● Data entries
= Beginning of Section =

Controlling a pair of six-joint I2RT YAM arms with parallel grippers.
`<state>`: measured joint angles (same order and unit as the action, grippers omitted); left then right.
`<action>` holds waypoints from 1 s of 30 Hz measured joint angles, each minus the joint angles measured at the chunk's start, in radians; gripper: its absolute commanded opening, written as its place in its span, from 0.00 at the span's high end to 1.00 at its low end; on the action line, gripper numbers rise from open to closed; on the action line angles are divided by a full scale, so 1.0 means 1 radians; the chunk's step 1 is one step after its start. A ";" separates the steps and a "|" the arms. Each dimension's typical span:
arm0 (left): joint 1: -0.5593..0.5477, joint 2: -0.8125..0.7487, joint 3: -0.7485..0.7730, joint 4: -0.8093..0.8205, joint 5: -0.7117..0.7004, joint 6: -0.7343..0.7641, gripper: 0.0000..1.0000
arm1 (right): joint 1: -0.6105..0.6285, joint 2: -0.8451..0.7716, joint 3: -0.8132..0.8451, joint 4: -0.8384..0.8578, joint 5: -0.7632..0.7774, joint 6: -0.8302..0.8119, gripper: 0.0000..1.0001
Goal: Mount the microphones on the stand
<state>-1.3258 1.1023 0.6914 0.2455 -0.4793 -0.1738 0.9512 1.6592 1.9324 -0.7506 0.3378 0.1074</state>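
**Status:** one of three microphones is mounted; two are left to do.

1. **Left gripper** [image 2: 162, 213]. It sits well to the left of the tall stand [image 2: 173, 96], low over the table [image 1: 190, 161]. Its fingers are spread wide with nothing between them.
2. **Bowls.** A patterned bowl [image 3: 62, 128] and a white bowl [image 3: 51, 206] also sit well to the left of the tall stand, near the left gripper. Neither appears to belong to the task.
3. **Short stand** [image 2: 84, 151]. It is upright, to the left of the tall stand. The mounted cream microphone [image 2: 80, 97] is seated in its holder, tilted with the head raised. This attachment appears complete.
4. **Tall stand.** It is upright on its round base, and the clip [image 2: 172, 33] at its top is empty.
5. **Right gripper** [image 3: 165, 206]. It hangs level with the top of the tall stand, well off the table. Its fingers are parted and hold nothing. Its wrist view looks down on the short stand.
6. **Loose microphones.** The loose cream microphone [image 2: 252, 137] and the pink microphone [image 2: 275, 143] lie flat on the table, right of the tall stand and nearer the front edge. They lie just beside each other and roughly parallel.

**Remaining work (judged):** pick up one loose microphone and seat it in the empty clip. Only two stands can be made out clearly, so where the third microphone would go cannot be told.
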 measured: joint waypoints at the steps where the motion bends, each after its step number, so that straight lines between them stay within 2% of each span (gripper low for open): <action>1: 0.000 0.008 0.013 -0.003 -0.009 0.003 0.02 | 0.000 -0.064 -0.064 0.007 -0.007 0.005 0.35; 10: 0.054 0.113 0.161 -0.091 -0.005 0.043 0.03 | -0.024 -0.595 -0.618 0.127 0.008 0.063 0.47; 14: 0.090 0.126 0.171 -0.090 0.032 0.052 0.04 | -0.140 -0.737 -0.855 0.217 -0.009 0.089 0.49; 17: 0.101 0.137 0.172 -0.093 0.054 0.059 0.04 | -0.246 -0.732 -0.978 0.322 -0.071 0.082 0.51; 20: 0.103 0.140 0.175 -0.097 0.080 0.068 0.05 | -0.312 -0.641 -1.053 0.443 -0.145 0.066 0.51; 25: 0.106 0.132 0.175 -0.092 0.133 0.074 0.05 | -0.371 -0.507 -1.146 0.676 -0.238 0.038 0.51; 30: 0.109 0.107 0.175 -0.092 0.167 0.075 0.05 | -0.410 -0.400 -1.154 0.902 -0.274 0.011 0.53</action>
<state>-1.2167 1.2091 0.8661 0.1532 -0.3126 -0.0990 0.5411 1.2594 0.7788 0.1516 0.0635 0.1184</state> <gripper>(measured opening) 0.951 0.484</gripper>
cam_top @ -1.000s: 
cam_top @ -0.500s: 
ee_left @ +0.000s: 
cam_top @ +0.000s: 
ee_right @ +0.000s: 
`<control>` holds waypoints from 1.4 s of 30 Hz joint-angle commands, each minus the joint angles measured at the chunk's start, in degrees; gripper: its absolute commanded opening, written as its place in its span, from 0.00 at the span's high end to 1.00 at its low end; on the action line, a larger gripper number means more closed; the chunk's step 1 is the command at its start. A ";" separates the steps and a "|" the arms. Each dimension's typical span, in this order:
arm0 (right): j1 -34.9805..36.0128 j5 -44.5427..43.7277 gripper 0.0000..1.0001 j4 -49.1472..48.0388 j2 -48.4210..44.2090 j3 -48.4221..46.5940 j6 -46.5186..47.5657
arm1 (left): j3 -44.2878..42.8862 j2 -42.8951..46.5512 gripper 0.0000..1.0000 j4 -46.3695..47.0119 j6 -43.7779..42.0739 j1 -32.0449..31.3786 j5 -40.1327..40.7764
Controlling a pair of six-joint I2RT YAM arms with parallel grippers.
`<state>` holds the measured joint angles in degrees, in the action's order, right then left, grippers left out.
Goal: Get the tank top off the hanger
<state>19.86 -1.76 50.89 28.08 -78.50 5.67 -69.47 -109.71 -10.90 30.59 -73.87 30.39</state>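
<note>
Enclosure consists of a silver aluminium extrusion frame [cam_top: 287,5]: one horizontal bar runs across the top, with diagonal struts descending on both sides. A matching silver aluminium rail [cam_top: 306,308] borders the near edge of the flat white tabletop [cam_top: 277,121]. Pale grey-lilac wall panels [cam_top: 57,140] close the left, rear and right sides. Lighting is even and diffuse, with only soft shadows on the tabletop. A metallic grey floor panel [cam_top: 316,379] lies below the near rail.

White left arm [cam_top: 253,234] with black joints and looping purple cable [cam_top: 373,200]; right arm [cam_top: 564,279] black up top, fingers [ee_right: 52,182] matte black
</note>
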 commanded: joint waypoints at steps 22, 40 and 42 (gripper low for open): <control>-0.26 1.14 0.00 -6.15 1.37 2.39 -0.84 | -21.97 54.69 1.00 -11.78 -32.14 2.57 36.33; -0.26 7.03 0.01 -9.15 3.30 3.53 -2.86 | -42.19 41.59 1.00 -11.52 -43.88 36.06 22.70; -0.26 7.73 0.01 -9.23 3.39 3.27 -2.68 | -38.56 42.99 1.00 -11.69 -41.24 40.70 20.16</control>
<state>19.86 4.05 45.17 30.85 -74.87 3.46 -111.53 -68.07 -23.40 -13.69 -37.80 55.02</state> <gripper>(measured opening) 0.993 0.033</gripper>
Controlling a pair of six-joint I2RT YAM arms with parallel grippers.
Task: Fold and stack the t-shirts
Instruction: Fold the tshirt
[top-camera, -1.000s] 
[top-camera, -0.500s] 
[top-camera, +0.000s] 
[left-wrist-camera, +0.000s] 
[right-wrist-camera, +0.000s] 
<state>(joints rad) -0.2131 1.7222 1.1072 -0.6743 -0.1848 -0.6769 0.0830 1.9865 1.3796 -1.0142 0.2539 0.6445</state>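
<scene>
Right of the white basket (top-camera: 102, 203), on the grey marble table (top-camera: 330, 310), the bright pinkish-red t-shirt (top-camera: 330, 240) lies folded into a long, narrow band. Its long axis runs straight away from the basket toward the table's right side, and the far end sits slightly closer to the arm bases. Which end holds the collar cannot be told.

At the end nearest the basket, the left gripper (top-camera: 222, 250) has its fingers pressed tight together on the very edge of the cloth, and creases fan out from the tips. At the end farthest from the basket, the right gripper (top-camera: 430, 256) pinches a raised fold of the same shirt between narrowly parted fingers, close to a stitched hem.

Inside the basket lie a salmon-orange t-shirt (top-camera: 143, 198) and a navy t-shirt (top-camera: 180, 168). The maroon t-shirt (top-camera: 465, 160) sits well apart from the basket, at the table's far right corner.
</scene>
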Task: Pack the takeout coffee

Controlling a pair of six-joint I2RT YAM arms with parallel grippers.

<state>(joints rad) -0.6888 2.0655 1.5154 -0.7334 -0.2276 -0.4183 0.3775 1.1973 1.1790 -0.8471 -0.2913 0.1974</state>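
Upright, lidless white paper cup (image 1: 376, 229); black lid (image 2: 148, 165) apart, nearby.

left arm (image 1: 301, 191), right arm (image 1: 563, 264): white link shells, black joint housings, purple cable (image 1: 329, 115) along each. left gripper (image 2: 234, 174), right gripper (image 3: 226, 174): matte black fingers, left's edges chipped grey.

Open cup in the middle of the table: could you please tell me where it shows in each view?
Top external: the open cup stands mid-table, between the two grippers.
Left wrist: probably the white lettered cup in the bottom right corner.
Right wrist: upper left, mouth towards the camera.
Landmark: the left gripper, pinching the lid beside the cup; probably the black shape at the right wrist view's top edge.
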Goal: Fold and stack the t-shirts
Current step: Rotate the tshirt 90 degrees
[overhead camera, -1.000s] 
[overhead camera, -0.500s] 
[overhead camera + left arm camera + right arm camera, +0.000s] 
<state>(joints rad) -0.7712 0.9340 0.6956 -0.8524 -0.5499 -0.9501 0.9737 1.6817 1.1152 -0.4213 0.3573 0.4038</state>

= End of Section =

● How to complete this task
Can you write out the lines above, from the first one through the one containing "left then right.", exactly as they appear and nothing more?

● Result of the exercise
Controlling a pair of six-joint I2RT YAM arms with parallel grippers.
`<state>`: measured joint angles (same order and unit as the action, grippers omitted); left then right.

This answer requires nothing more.